Wessels: SA policy needs more than a change in coach – New, exciting game plan.

Johannes Wessels is director at the Enterprise Observatory of South Africa, as well as a research associate at the University of Stellenbosch. In the piece below, Wessels looks at the current programs in place to help the country avoid junk status and economic decline, but instead finds failings. He questions government’s credibility in selecting the programs needed to jumpstart growth, presenting his four step action plan. His conclusion, the country needs a new game plan as changing the coach won’t suffice. An interesting read. – Stuart Lowman

By Johannes Wessels*

Johannes Wessels
Johannes Wessels, Director at Enterprise Observatory of SA.

Deputy President Cyril Ramaphosa’s assurance in Polokwane that “Government is doing everything it can to avert a further downgrade by rating agencies” is (unfortunately) the kind of statement that could be considered a threat or a remedy for economic growth.

Ramaphosa highlighted Operation Phakisa and the DTI’s Black Industrialists’ Program as part of “the arsenal” to fight economic decline and to attract investors. Operation Phakisa is aimed at exploiting potential in the marine sector and the Black Industrialists’ Program is aimed at launching black-owned industrial companies of substance. The latter was probably borne out of frustration that the Stalin Organ arsenal blasted billions away at failing small enterprise development schemes: Cooperatives, Ntsika-funded programs, LED initiatives, the Incubation Support Programme, the Isivande Women’s Fund, the SEDA Technology Programme, and at least 19 other national initiatives and a range of provincially funded programs.

Where are the JSE listed companies that have emerged from these initiatives?

Where are the world-changing patents and Intellectual Property that resulted from all this investment?

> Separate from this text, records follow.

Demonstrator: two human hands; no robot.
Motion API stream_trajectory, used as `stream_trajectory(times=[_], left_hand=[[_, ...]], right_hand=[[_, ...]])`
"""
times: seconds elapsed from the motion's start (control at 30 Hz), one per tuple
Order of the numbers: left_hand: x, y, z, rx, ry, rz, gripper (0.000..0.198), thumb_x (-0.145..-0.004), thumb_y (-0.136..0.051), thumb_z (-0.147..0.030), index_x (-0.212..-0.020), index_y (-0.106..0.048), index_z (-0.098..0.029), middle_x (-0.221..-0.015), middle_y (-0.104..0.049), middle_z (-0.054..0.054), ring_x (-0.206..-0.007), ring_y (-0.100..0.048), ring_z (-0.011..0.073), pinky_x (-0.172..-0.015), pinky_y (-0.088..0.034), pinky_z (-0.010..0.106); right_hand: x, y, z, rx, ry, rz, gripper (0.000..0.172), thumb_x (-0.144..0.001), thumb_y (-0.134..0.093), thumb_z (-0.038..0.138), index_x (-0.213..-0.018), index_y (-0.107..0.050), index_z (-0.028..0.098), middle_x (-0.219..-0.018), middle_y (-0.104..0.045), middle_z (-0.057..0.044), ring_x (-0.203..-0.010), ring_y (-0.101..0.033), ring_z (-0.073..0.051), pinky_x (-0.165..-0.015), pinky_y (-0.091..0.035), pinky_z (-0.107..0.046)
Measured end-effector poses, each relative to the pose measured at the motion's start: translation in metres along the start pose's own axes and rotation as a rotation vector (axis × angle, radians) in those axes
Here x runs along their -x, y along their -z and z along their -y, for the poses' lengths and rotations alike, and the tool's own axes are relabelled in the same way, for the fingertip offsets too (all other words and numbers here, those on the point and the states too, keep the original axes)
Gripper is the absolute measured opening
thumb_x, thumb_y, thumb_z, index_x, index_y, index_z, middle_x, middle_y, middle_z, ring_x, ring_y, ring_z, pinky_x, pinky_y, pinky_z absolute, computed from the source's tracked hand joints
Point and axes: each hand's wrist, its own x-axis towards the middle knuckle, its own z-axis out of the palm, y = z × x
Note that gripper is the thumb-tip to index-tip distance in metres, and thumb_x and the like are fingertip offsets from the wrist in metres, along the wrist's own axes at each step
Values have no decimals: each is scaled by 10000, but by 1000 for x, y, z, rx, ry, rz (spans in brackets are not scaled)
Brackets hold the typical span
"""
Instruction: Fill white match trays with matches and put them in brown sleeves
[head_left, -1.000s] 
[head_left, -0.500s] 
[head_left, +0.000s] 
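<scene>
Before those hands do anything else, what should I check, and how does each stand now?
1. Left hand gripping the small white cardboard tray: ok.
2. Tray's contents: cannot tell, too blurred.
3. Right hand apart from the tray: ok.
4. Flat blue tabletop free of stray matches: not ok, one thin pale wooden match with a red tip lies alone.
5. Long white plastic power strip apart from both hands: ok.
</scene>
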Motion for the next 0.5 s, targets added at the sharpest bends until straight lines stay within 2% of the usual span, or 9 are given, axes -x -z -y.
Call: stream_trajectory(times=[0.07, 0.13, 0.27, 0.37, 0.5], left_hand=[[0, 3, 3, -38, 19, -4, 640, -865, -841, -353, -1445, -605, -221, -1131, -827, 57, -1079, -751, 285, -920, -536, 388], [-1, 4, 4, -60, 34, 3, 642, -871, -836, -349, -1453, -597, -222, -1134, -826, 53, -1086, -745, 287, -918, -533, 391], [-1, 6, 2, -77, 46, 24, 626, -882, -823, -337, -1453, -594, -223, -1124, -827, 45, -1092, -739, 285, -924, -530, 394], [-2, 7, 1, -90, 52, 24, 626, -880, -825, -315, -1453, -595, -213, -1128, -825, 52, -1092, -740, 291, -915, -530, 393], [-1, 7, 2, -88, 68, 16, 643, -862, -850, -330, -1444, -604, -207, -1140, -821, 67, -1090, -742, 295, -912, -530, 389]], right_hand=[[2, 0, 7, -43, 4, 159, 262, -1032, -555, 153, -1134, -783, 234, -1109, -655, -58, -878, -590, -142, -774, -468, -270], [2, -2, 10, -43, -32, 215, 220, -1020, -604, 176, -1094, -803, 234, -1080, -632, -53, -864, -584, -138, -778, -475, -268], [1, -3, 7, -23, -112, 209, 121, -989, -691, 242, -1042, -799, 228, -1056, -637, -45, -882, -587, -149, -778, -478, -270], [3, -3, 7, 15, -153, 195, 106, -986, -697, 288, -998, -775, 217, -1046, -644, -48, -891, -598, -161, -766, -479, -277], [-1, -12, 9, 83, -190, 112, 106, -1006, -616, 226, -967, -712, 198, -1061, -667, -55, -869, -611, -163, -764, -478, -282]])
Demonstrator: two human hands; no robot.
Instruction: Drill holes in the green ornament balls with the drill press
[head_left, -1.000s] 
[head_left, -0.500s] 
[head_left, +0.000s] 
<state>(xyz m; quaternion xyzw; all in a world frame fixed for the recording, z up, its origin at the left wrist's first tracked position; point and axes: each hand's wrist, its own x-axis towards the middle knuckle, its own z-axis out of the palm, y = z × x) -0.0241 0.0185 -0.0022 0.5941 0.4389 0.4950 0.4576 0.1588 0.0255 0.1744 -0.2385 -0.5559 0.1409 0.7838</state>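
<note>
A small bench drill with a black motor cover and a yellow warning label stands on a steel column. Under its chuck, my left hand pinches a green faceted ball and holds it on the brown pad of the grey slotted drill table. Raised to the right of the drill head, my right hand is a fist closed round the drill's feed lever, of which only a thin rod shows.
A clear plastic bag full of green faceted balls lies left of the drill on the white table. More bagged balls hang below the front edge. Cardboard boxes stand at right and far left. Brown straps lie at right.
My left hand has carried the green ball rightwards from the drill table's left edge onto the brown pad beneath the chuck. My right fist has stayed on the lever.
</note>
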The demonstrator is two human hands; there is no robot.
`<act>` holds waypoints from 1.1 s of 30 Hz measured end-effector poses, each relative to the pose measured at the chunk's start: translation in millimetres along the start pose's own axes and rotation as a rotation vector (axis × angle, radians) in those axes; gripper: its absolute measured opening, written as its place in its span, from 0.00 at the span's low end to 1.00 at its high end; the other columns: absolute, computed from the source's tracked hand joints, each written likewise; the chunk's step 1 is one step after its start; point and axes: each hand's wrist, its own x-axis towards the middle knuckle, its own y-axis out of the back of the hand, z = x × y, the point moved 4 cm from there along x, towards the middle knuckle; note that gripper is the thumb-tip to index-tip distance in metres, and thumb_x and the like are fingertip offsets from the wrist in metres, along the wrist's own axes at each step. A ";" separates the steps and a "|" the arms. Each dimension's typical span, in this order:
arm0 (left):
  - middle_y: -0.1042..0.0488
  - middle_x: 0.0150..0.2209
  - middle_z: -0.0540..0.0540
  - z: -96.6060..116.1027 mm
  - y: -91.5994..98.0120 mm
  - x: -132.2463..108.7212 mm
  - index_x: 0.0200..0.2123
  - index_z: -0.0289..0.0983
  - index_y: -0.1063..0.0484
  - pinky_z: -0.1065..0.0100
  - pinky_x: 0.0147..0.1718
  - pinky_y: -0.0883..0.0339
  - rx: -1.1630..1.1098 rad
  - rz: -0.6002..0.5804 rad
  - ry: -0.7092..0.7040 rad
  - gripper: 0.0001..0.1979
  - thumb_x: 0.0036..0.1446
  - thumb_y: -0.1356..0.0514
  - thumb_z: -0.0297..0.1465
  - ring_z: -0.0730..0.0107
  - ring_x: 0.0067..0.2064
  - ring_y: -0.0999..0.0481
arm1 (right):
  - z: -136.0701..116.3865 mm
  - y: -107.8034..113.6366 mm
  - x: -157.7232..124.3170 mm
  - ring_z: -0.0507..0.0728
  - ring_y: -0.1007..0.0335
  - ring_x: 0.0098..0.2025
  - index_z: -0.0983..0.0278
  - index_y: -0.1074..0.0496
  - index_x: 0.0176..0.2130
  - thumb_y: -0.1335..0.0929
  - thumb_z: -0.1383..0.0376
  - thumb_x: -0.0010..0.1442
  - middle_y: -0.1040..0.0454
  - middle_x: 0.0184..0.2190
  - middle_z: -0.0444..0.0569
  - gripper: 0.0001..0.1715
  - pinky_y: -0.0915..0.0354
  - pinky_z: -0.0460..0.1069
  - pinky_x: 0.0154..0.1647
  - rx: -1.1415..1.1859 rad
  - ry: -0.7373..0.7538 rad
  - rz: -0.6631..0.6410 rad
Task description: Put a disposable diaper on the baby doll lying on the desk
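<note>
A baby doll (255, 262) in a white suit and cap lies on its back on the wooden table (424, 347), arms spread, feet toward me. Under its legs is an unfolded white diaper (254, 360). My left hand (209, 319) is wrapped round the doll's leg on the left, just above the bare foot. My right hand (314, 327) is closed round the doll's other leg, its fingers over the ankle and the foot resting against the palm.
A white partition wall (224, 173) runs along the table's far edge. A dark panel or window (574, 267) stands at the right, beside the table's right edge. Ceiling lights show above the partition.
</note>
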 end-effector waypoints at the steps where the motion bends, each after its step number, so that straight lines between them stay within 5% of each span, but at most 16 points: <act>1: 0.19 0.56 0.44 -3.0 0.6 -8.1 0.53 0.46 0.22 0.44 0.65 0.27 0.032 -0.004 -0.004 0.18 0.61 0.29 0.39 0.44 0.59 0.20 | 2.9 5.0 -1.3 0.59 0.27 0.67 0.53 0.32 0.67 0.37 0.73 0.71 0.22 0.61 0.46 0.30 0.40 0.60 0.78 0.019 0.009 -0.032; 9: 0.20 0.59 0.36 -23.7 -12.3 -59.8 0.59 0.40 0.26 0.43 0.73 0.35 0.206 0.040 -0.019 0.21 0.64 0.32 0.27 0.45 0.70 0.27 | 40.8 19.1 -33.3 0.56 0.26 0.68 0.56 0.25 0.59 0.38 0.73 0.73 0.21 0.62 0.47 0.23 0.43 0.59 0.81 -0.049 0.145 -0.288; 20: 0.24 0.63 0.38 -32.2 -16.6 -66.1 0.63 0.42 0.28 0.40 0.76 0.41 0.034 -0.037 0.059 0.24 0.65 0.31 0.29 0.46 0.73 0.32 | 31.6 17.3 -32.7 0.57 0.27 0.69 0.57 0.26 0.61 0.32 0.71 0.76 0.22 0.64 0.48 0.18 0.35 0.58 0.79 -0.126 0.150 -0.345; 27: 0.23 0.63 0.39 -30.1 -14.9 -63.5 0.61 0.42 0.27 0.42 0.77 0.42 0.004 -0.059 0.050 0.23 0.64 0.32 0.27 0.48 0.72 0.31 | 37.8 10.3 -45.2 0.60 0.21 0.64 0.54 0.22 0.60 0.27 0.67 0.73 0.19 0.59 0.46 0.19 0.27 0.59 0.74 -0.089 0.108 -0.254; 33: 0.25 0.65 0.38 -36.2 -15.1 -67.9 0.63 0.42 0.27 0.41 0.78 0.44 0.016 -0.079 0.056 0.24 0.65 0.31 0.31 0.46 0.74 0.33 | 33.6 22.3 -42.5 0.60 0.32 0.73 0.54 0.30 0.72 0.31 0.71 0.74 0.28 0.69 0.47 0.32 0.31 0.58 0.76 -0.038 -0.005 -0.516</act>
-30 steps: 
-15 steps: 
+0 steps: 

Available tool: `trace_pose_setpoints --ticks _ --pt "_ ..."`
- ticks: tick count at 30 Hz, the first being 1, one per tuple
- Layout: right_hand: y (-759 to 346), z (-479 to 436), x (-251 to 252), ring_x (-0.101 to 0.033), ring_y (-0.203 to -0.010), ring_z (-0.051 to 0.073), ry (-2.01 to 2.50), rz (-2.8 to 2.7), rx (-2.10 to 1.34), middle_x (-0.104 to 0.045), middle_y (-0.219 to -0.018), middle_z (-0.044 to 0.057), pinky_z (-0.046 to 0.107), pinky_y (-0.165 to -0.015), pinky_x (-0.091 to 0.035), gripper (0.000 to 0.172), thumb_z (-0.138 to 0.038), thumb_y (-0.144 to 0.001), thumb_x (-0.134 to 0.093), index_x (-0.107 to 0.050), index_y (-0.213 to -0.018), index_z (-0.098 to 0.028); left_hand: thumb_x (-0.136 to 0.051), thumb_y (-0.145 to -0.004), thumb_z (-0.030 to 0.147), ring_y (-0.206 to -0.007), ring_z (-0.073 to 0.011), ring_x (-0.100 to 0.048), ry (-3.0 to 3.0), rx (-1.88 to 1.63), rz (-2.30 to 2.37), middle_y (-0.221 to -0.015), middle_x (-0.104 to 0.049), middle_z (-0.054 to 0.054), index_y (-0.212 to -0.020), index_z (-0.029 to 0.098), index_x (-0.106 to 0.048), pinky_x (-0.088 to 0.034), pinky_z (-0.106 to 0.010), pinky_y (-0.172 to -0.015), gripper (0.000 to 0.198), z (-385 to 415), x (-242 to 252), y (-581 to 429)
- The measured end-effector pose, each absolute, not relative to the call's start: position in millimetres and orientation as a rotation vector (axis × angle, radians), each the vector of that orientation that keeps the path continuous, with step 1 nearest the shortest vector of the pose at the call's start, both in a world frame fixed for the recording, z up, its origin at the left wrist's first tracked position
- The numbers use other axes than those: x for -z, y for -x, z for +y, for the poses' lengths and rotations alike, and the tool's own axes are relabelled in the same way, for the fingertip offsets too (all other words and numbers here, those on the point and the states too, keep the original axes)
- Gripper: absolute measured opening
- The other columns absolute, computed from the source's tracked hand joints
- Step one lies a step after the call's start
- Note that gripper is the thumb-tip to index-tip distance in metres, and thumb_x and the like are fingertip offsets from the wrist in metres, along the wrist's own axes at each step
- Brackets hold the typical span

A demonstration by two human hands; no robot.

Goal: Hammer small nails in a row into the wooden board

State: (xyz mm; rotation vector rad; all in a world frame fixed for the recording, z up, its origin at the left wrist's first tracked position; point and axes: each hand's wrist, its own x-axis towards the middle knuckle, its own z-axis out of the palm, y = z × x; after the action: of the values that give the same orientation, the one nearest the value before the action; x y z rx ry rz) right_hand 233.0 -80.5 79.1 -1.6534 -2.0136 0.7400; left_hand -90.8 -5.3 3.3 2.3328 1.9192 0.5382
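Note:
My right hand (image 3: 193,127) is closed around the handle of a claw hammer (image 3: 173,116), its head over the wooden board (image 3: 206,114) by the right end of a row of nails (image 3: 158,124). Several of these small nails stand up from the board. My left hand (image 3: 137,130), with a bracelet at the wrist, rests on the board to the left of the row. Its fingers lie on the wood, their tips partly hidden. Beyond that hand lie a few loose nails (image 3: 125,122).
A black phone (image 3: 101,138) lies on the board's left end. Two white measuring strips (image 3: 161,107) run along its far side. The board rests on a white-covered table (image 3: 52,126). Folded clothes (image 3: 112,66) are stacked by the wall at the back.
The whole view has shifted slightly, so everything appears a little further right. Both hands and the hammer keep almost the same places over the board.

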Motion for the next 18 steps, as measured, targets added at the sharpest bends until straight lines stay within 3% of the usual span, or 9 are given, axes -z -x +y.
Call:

Couple these failures with the lack of sustainability created through grand schemes (Corridor development / Accelerated Growth Initiative / NDP / New Growth Plan, IDZs and EDZs to name a few) and add in the balance sheet problems of the SAA, Eskom and the Post Office and it is evident that State-led development has a dismal economic success record.

If Operation Phakisa and the Black Industrialists’ Program were to deliver the results in the short time prior to the rating agencies’ next assessment, these programmes will have to render results at an unknown pace. It is hard to see how they can make up the lost ground caused by inter alia an inflexible labour regime and decisions that harmed the tourism industry through new visa regulations (there were warnings before implementation about the negative impact, but Government dismissed these. Even the pleas in late 2014 by Derek Hanekom as responsible Minister for Tourism were not listened to until recently.)

The question is whether Government is really in a position to select the right kind of enterprises for generating growth and employment? There is nothing in the aforementioned examples that gives one confidence. And given Barack Obama’s distrust in South Africa to come in practice to the table on AGOA requirements, mere utterances by the President and Deputy President will not avert a downgrade: an action plan with measurable targets against a timeframe is all that can help at this stage.

Commentators have had a field day with advice on macro-economic and fiscal requirements, not to mention labour regime reform. On the enterprise front EOSA reckons there are several steps that can be included in such an action plan:

  • Engagement with the four big banks to determine which of the unlisted medium-sized companies these banks fund need finance to break into overseas markets. Standard Bank’s Head of Commercial Banking, Karl Götte, reckons businesses that fall between SMMEs and large, listed corporates contribute 15% of GDP and generally grow twice as fast as the overall economy. Businesses in this category have turnover of between R300 million and R1.3 billion.
  • A program to assist South African wine producers to maximise opportunities in the US market under AGOA by e.g. shifting some of the resources aimed at the Cooperative Incentive Scheme to assisting wine producers to market their wines aggressively in the US. (The same holds for other processed agricultural products). This is if the feet-dragging at DTI to meet the US requirements will not result in Obama slamming this window of opportunity shut.
  • Place the remainder of the DTI incentives money into a Public Private Partnership Venture Capital Fund under a Board of Directors comprising retired captains of industry and commerce and the IDC
  • Commit to floating South African ports by not later than March 2018. Try the same with SAA (Doubt whether there will be any bidders for the latter).

Government’s private sector policies and strategies over the past decade are as stale as Heyneke Meyer’s rugby coaching approach. A new coach will not suffice. SA needs a new and exciting game plan: forget the Stalin Organ state led approach – free up the opportunities for the entrepreneurs. A bold plan like this will restore confidence, lure foreign investment and expand the productive capacity of South Africa to tap into foreign markets.

  • Johannes Wessels is director at the Enterprise Observatory of SA.